## Brief
Leave out the pictures and retype, exactly, the lines below from the line with "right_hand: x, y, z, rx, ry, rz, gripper" up to and including the line with "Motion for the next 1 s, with", nothing more.

Records from a data collection
===============

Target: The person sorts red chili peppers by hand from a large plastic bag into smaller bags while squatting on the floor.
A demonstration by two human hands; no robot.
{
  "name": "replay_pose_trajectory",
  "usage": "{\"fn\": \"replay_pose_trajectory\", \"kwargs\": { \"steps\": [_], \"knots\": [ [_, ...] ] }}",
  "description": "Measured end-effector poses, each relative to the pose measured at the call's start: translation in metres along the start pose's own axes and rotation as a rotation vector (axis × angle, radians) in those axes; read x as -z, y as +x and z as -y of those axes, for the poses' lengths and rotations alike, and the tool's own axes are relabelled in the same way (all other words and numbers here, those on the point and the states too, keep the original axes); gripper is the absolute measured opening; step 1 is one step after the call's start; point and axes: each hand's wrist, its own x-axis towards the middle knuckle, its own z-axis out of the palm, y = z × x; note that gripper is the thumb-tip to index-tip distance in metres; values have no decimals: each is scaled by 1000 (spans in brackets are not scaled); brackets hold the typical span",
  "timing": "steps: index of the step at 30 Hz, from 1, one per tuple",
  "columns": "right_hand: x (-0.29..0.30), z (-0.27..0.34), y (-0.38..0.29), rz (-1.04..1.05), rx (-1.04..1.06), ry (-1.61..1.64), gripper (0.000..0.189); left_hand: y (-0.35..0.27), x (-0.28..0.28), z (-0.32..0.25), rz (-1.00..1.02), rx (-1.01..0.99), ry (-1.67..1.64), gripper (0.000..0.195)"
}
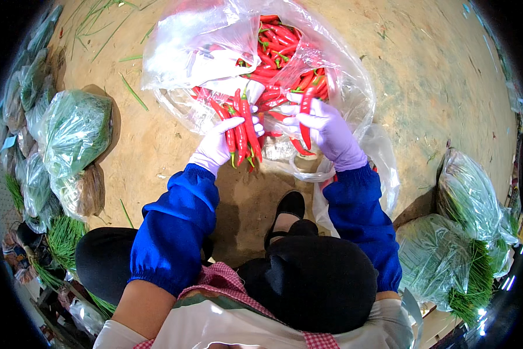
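My left hand [226,135], in a pale thin glove, is closed around a bunch of several long red chili peppers [241,135], some with green stems showing below. Close by on the right, my right hand [324,126], gloved too, holds one red chili pepper [306,111] nearly upright between thumb and fingers. Both hands are at the near side of a large clear plastic bag [353,83], which lies open and is filled with loose red chili peppers [279,48]. White paper or plastic [220,65] partly covers the peppers on the left.
Bags of green stalks [76,131] stand at the left, with bare bundles [67,240] below them. More bagged greens [436,253] rest at the right. A smaller clear bag [385,161] lies under my right forearm. Loose green stalks [133,91] are scattered on the floor [418,87].
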Motion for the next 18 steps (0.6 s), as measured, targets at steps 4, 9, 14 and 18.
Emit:
{"fn": "replay_pose_trajectory", "kwargs": {
  "steps": [4, 9, 14, 18],
  "knots": [
    [4, -7, 2, 77, -16, 11, 43, 4, -8, 7, 23, 56, 11, 54],
    [-39, -34, -5, 166, 63, -465, 48, 5, -6, 17, -89, -74, -160, 39],
    [-12, -22, 17, -102, 368, -543, 16, -2, -4, 15, 123, 60, 17, 60],
    [77, -61, 39, -456, 545, -1476, 17, 1, -8, 15, 131, -8, -51, 60]
  ]
}}
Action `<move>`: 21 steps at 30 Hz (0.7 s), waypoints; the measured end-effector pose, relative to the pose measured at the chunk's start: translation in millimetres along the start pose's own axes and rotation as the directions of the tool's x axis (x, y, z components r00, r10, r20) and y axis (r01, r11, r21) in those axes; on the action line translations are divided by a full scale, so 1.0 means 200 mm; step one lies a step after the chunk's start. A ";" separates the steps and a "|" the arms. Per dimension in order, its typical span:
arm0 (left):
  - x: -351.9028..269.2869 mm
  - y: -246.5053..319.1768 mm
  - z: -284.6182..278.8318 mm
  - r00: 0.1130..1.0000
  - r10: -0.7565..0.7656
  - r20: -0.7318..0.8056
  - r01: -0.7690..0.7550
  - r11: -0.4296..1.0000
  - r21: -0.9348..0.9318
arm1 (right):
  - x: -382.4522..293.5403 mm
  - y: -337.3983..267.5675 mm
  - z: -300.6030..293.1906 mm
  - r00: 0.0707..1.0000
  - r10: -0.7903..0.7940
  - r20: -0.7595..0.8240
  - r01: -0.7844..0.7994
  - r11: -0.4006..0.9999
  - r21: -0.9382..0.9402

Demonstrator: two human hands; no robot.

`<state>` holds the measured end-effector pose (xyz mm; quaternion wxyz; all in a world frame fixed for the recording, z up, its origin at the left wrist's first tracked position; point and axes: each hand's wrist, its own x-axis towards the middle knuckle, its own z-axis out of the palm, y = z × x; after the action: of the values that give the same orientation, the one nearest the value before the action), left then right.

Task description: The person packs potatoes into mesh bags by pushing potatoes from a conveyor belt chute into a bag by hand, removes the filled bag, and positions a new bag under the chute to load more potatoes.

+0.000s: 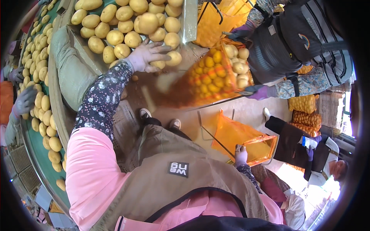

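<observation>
My left hand [149,56], in a thin pale glove, rests with spread fingers over potatoes [174,58] at the lower end of a metal-sided chute [189,24]. It grasps none of them. More yellow-skinned potatoes [124,31] lie loose in the chute beyond it. Over to the right, my right hand [241,154] is closed on the rim of an orange mesh bag [237,131]. That bag hangs by a thin metal frame [215,138], its mouth spread wide, and no potatoes show inside.
A co-worker's gloved hands [257,91] hold a blurred mesh bag full of potatoes [211,72]. Another orange bag [209,26] hangs behind. A green conveyor [33,138] carries potatoes at left, with a person's gloved hand [25,99] over it. Filled sacks [303,104] are stacked at right near another person [289,138].
</observation>
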<state>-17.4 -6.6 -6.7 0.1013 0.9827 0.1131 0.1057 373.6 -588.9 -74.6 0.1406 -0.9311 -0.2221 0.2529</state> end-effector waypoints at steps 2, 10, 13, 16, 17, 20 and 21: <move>-0.01 0.00 -0.01 0.999 0.020 -0.046 -0.021 1.000 -0.012 | 0.15 -0.11 0.08 1.000 -0.016 -0.025 0.017 0.999 0.032; 0.05 0.07 -0.06 0.986 -0.122 0.114 0.158 0.904 -0.397 | 0.45 -0.80 0.29 0.878 0.151 0.453 -0.393 0.768 0.505; 0.04 0.05 -0.02 0.995 -0.083 0.061 0.098 0.934 -0.342 | 0.55 -0.95 0.32 0.874 0.116 0.472 -0.385 0.757 0.528; 0.05 0.04 -0.01 0.993 -0.077 0.086 0.108 0.887 -0.448 | 0.67 -1.09 0.39 0.864 0.159 0.477 -0.433 0.717 0.546; 0.05 0.04 -0.01 0.995 -0.071 0.076 0.097 0.905 -0.415 | 0.69 -1.13 0.44 0.876 0.124 0.466 -0.389 0.752 0.531; 0.03 0.03 -0.01 0.997 -0.057 0.047 0.070 0.928 -0.365 | 0.70 -1.35 0.54 0.871 0.098 0.482 -0.361 0.792 0.492; 0.03 0.02 -0.02 0.999 -0.035 0.028 0.043 0.935 -0.352 | 0.70 -1.42 0.57 0.857 0.115 0.502 -0.383 0.793 0.473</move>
<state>-10.8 -8.7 -0.2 0.2789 0.9473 0.1106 0.1119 323.4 -258.4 -120.9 0.3152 -0.7861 -0.0364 0.5305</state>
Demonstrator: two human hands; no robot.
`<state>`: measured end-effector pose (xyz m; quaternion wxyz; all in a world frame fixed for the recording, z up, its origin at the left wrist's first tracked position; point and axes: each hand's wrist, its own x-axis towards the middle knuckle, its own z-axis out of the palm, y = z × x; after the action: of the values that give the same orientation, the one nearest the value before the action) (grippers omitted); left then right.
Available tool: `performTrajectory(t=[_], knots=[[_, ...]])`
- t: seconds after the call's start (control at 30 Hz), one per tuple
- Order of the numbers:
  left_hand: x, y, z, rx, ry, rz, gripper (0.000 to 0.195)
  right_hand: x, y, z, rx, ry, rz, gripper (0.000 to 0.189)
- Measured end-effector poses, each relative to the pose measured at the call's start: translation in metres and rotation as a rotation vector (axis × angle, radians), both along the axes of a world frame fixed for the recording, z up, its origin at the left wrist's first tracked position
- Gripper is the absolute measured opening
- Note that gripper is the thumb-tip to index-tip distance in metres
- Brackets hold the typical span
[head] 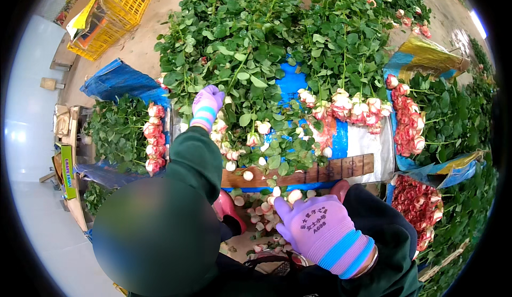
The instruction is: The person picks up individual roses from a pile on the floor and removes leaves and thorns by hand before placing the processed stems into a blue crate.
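My left hand (208,104), in a purple glove with a blue-striped cuff, reaches into the heap of leafy rose stems (236,29). Its fingers are curled among the leaves, and whether they grip a stem is hidden. Pale rose heads (219,127) lie just below that hand. My right hand (314,225), gloved the same way, hangs low in front of my body with its fingers apart. Loose white petals (295,195) show right by its fingertips. A single cream rose (253,139) lies between the two hands, above a wooden ruler board (296,173) with dark marks.
Pink-and-white roses (360,109) lie in a row at the right of the work surface. Wrapped rose bundles (154,139) stand left, others (408,121) right. Fallen petals (264,213) cover the floor between pink boots (232,213). Yellow crates (128,1) stand at upper left.
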<state>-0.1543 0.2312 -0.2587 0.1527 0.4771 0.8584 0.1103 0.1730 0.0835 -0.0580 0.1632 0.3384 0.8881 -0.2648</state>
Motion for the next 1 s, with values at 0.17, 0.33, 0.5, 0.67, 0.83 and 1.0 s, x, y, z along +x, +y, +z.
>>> performTrajectory(t=[0.17, 0.33, 0.5, 0.67, 0.83, 1.0], knots=[[-0.055, -0.039, 0.033, 0.464, -1.191, -0.08, 0.018, -0.005, -0.01, 0.01, 0.037, 0.062, 0.069, 0.045], [-0.026, -0.061, 0.111, 0.369, -1.893, 0.066, 0.034, 0.001, -0.013, 0.004, 0.014, 0.214, -0.011, 0.044], [0.002, -0.106, 0.14, 0.281, -1.534, 0.013, 0.03, -0.028, 0.019, -0.01, -0.143, 0.592, -0.429, 0.04], [0.067, -0.158, 0.172, 0.283, -1.433, 0.063, 0.012, -0.051, 0.026, -0.013, -1.103, 0.869, -0.802, 0.046], [0.099, -0.197, 0.187, 0.373, -1.294, 0.002, 0.013, -0.064, 0.001, -0.006, -1.079, 0.891, -0.662, 0.038], [0.108, -0.209, 0.21, 0.545, -1.268, 0.009, 0.029, -0.065, -0.012, 0.02, -1.106, 1.02, -0.685, 0.033]])
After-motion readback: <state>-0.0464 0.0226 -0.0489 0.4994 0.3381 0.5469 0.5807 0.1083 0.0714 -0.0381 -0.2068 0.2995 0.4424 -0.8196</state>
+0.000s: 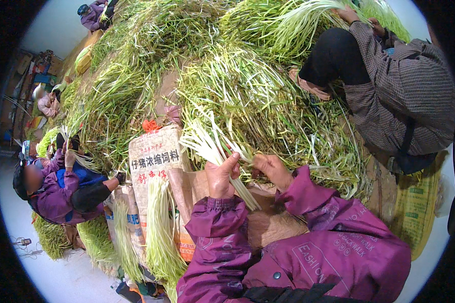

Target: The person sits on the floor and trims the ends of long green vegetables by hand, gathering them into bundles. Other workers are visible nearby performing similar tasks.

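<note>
My left hand (pixel 222 177) is closed around a bundle of pale leafy stalks (pixel 206 144), their white ends pointing down past the wrist. My right hand (pixel 272 170) is beside it, at the right edge of the bundle, with its fingertips blurred against the green leaves; whether it pinches a leaf I cannot tell. Beyond both hands spreads a heap of loose green leaves and stalks (pixel 246 91). To the left of my left hand, a cleaned bundle of pale stalks (pixel 159 223) lies over a printed woven sack (pixel 151 146).
A person in a checked jacket (pixel 402 98) sits at the right, holding long pale stalks. A person in purple (pixel 57 189) sits at the left. Farther back are two more people. A yellow woven sack (pixel 417 212) lies at the right, and a red cloth (pixel 151 125) near the printed sack.
</note>
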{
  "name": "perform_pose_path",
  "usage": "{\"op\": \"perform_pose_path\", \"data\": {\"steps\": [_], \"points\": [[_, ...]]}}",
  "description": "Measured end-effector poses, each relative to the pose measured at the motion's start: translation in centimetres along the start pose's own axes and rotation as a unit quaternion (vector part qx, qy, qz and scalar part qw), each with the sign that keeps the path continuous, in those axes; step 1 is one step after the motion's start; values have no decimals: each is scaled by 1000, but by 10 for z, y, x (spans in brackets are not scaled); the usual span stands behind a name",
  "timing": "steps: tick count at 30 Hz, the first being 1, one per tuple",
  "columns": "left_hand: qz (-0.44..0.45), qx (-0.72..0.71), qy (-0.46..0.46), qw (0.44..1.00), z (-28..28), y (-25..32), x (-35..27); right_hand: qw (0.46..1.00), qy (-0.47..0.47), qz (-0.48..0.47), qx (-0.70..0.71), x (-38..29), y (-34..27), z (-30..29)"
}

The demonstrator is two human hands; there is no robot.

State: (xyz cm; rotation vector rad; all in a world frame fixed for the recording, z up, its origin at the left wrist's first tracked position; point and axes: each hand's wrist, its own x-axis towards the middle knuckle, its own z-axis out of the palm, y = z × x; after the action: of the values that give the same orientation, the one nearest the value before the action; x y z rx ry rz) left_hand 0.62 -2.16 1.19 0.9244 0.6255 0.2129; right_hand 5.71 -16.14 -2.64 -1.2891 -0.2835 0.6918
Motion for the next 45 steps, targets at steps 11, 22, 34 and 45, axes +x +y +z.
{"op": "perform_pose_path", "data": {"steps": [11, 22, 34, 45], "points": [[18, 31, 42, 998, 8, 6, -5, 995, 38, 52, 72, 16, 23, 3], [53, 9, 45, 998, 0, 5, -5, 894, -16, 121, -430, -44, 138, -129], [29, 51, 27, 998, 3, 8, -5, 882, 64, -265, -384, -1, -23, 5], [41, 49, 49, 997, 0, 17, -5, 875, 153, -11, 460, 8, -3, -68]]}}
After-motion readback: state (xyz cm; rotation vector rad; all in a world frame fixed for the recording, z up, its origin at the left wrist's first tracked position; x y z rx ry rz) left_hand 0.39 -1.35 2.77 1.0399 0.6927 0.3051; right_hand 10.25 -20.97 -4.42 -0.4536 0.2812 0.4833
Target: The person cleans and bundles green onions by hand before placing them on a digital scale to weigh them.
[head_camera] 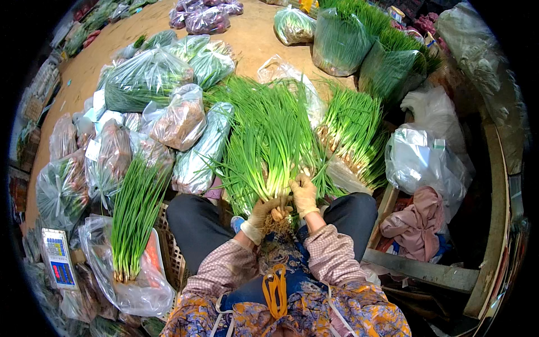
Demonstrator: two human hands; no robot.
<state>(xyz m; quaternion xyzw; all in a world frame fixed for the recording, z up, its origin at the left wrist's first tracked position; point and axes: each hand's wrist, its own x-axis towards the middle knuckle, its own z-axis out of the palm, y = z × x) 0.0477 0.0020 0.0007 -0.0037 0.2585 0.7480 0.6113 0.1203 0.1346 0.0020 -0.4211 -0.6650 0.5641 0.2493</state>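
Observation:
My left hand (262, 217), in a soiled pale glove, is closed around the root end of a clump of green onions (273, 185) above my lap. Brown roots hang below it. At the clump's right side, my gloved right hand (304, 193) has bent fingers against the pale stems; whether it grips any is unclear. Long green leaves fan away from me over a larger heap. To the right lies another pile of green onions (351, 135). A trimmed bunch of green onions (134, 223) rests on a plastic-covered scale tray (156, 252) at my left.
Bagged vegetables (147, 80) crowd the left side, beside a scale display (59, 257). Tall bags of green onions (343, 42) stand at the back right. Clear plastic bags (423, 156) and a pink cloth (414, 227) lie right, by a wooden frame (425, 269).

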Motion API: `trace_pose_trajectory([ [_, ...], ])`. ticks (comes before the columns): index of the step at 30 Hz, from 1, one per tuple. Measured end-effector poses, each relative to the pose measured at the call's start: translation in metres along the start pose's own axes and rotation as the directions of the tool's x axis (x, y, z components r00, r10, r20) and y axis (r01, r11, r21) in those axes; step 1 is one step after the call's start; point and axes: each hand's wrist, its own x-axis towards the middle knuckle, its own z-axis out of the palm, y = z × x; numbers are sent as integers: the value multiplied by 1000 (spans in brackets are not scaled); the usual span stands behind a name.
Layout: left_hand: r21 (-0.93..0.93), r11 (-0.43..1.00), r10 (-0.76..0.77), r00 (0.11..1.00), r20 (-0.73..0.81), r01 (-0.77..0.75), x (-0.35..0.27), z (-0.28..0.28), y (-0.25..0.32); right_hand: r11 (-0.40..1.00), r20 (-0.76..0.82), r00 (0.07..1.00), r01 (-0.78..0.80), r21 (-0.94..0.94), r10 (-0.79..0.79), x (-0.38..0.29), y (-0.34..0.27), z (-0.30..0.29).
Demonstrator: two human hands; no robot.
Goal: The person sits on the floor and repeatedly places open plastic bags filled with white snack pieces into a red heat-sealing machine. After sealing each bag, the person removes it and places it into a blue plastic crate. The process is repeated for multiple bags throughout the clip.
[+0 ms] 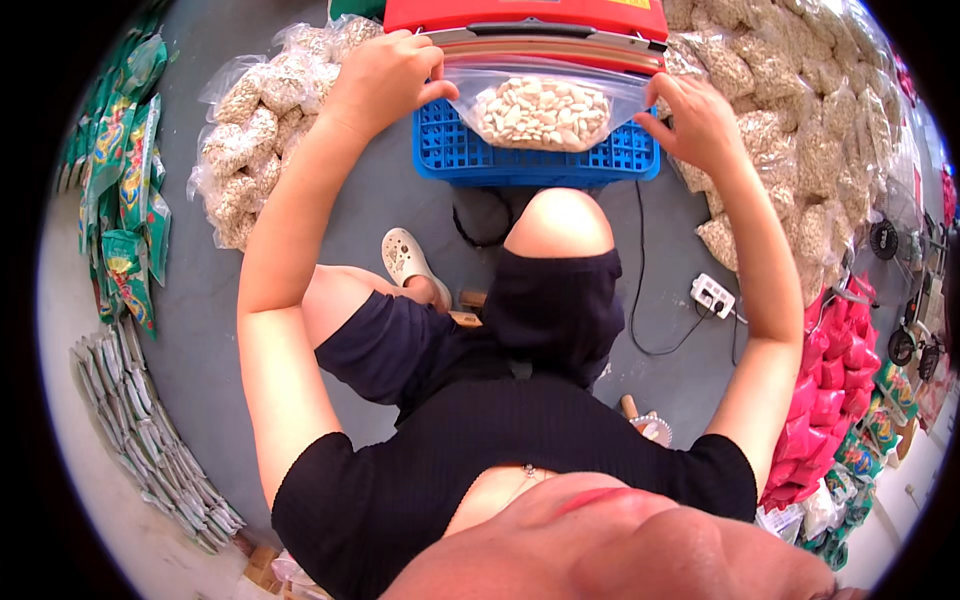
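A clear plastic bag of pale flat seeds or beans (544,112) hangs stretched between my hands, its top edge at the front of a red bag sealer (525,11) with a black handle. My left hand (390,79) pinches the bag's left top corner between thumb and fingers. At the right top corner, my right hand (694,116) grips the plastic the same way. Under the bag stands a blue plastic crate (536,172), which appears to support the sealer.
Filled clear bags are heaped at left (259,127) and right (787,135). A white power strip (712,295) and a black cable (640,300) lie on the grey floor. Pink packets (829,397) are piled at right, green packets (124,172) at far left.
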Motion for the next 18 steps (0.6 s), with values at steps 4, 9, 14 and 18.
trace_pose_trajectory([
  [4,-701,666,-258,961,104,255,-10,25,-7,654,-53,942,-190,732,333,-2,1,48],
  [9,-938,233,-584,808,76,256,-12,84,11,181,-195,782,107,978,592,9,-30,80],
  [14,-968,-63,-731,648,212,245,-4,107,42,-115,-12,651,152,982,759,14,-38,106],
  [18,-993,-116,-825,553,117,37,-3,116,60,-182,142,545,20,983,826,18,-43,97],
])
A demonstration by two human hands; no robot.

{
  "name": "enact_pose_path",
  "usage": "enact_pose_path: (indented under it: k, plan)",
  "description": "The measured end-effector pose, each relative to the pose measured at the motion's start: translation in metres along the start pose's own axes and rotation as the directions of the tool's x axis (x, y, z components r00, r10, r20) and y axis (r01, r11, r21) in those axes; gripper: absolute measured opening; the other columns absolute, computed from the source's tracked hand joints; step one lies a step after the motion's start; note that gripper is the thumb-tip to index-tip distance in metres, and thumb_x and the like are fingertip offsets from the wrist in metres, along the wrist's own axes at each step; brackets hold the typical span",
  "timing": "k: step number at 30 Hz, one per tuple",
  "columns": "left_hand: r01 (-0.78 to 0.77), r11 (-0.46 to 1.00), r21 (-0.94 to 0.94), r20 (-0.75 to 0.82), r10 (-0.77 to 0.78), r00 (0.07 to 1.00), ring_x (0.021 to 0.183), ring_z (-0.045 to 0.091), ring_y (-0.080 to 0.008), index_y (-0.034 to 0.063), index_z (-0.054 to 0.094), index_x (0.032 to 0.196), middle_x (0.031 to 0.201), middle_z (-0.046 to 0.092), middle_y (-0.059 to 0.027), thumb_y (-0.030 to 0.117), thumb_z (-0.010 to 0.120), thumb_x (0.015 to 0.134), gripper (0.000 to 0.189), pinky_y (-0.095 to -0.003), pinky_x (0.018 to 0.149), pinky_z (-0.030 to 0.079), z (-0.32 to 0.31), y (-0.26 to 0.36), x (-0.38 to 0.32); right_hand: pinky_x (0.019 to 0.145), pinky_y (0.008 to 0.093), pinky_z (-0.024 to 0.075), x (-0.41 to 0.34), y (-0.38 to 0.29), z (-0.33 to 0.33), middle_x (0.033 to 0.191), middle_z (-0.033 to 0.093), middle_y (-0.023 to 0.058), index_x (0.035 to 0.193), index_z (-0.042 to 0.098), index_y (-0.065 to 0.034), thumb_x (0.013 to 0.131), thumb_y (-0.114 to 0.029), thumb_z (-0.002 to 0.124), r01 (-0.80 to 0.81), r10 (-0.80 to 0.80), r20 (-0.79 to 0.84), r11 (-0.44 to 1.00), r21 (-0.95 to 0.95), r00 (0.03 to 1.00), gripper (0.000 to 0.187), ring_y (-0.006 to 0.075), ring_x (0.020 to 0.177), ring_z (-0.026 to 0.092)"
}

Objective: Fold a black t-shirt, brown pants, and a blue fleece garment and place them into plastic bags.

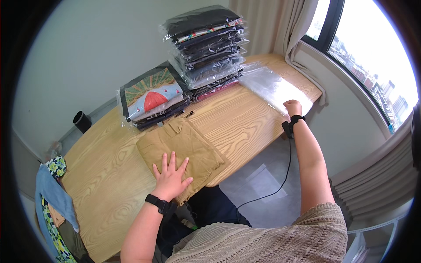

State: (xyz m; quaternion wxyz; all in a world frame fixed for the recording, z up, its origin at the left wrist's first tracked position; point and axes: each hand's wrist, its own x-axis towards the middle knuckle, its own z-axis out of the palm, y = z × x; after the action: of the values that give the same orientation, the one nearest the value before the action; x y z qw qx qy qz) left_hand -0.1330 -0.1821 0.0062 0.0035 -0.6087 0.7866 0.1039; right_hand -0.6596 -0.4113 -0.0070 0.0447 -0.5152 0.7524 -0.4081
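Note:
A folded tan garment [197, 151] lies at the table's near edge, one gathered end overhanging it. My left hand [171, 179] rests palm down on the garment with its fingers spread. To the right, a flat pile of clear plastic bags [266, 83] lies along the table and catches glare from the window. My right hand [293, 107] is over the pile's near right edge with its fingers curled in. Its fingertips are hidden, so whether they pinch a bag does not show. Both wrists wear black straps, and a cable hangs from the right one.
A tall stack of bagged folded garments [210, 49] stands at the back, beside a lower bagged pile [151, 95] with a printed picture on top. Loose clothes [54, 197] hang at the left table edge. A black bin [82, 121] stands beyond the table [108, 184]. Curtains flank the window.

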Motion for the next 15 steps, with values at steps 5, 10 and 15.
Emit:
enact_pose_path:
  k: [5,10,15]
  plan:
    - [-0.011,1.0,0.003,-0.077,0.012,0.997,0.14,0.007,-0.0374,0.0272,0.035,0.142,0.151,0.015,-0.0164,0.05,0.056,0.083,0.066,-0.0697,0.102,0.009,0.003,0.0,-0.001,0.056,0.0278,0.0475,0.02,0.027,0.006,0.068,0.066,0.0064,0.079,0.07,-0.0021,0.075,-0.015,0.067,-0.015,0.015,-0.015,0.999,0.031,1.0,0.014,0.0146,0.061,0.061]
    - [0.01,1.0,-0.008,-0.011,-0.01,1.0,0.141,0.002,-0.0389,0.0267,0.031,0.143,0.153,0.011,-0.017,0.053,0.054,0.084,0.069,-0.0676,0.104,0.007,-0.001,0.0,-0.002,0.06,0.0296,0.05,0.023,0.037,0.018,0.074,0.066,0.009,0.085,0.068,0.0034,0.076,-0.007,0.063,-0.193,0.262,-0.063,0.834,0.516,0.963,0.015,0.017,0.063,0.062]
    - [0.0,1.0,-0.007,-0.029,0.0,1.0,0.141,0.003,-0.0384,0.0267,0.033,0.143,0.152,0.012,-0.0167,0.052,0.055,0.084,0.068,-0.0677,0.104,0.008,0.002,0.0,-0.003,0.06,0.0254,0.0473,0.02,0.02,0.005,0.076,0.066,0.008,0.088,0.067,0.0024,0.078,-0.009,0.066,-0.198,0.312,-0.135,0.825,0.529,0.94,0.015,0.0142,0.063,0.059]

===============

## Task solution
  right_hand: x, y, z, rx, ry, rz, gripper (0.000 to 0.189)
- Measured end-effector poses, each relative to the pose measured at the call's start: translation in metres and rotation as a rotation vector (axis × angle, radians), both along the axes of a world frame fixed for the recording, z up, its origin at the left wrist's first tracked position
- Gripper is the absolute measured opening
- Note that gripper is the thumb-tip to index-tip distance in metres
- Brackets hold the typical span
[head] 
The instruction is: The person picks up individual roses from a pile on the floor and removes leaves and thorns by hand before placing the processed stems into a blue crate.
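My left hand (208,104), in a purple glove with a blue-striped cuff, reaches into the heap of leafy rose stems (236,29). Its fingers are curled among the leaves, and whether they grip a stem is hidden. Pale rose heads (219,127) lie just below that hand. My right hand (314,225), gloved the same way, hangs low in front of my body with its fingers apart. Loose white petals (295,195) show right by its fingertips. A single cream rose (253,139) lies between the two hands, above a wooden ruler board (296,173) with dark marks.
Pink-and-white roses (360,109) lie in a row at the right of the work surface. Wrapped rose bundles (154,139) stand left, others (408,121) right. Fallen petals (264,213) cover the floor between pink boots (232,213). Yellow crates (128,1) stand at upper left.
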<state>-0.1543 0.2312 -0.2587 0.1527 0.4771 0.8584 0.1103 0.1730 0.0835 -0.0580 0.1632 0.3384 0.8881 -0.2648</state>
Motion for the next 1 s, with values at 0.17, 0.33, 0.5, 0.67, 0.83 and 1.0 s, x, y, z along +x, +y, +z.

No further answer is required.